However, the binding itself is not equivalent to the actual crystal precipitation. We mixed a supersaturated uric acid solution (1mg/ml) with 50 ug/ml E6 or its fragments, and incubated the solution for 6 hours. Surprisingly, despite the unabated binding to MSU crystals, the F(ab)2 fragment completely failed to precipitate the soluble uric acid (Fig 5B). Other control structures, including Fc5 and a control IgM, MOPC that does not bind MSU, had no effect at all. It is clear from this assay that antibody affinity is necessary but not sufficient for the uric acid precipitation. The pentameric IgM configuration appears to be a crucial structure for the nucleation and growth of the MSU crystals.

As with other antibodies, one concern was the ability of these antibodies to block MSU crystal interaction with immune cells. We reported early on that MSU crystals are potent stimulators of dendritic cell (DC) activation (2). However, it was possible that MSU mediated activation of DCs might be blocked in the presence of these antibodies. We tested the effect of UBAs on DC activation by co-incubating DCs with MSU and either UBAs or control antibodies as indicated.
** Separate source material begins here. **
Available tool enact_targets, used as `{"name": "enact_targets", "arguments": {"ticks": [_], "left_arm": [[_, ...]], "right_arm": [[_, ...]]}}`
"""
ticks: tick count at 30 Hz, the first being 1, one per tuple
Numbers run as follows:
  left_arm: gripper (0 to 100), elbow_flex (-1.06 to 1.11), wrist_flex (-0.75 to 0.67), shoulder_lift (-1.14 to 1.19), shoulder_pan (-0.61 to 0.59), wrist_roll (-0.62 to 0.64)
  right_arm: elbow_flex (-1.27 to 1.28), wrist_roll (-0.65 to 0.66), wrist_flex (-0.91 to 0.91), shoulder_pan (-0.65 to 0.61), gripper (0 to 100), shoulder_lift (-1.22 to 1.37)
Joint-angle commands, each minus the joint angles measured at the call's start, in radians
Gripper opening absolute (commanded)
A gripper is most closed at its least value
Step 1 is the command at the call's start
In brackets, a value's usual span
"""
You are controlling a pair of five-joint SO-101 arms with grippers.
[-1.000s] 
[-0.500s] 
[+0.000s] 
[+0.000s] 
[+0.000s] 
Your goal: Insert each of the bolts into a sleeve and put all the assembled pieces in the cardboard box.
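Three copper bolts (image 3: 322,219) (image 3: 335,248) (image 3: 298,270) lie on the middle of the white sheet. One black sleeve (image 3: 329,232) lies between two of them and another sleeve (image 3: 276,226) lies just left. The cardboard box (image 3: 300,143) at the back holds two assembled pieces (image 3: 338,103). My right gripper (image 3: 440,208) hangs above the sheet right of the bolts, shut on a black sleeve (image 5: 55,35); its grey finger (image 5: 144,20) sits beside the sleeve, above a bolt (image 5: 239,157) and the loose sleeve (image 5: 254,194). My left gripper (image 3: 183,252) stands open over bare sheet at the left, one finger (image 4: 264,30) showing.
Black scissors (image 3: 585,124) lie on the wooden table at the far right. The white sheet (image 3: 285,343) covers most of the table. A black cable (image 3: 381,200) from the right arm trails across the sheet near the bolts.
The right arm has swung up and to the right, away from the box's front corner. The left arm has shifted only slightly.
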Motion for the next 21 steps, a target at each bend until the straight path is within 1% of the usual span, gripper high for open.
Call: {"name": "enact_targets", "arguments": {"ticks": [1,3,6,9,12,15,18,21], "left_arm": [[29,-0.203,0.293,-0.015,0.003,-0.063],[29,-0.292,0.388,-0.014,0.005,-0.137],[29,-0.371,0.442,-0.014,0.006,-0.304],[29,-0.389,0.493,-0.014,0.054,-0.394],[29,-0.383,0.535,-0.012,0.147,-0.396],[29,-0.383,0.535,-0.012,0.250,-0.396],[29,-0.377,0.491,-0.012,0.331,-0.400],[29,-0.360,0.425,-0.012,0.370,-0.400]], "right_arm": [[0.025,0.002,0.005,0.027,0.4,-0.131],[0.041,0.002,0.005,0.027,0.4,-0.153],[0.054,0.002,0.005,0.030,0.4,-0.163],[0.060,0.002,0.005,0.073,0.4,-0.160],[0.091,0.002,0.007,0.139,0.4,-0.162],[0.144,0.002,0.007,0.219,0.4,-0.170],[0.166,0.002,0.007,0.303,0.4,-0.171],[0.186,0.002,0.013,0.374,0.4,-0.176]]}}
In the presence of 200 ug/ml MSU crystals, 7 day B6 bone marrow DCs induced by GM-CSF and IL4 were activated to express surface CD86, a characteristic DC activation marker. None of the individual UBA or their combination altered MSU mediated DC activation, similar to that of irrelevant control antibodies (Fig 5C). This data argues that the presence of these antibodies does not interfere with the strong adjuvant activities of MSU crystals, at least with regard to DCs.
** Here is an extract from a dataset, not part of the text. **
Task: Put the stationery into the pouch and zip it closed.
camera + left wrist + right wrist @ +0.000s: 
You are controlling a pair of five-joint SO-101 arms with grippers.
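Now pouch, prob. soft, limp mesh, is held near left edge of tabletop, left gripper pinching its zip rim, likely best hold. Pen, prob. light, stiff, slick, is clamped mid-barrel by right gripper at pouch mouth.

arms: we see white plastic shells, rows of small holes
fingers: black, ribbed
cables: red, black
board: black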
4. UBAs restore the sensing of uric acid as an immune adjuvant

The notion that UBA mediates uric acid precipitation predicts that blood uric acid levels should drop following the injection of the antibody. We therefore injected soluble uric acid i.v. followed by an infusion of UBA (see Methods) (25). 3 days later, we collected the sera from tail blood. The sera were passed through a 30 K cut off filter to reduce the UV absorption interference. The pass-through was then injected into a weak anion exchange HPLC column and the uric acid peak absorption at 292 nm was recorded as a percentage of total UV absorption of each run (a method to minimize run-to-run human injection error). Figure 6A shows that in the presence of UBA, the recipient mice demonstrated reduced serum uric acid levels, while a control IgM failed to do so. This result was consistent with our hypothesis that UBAs may indeed cause a phase change of uric acid in vivo. As an outcome, the soluble uric acid available in the serum was reduced.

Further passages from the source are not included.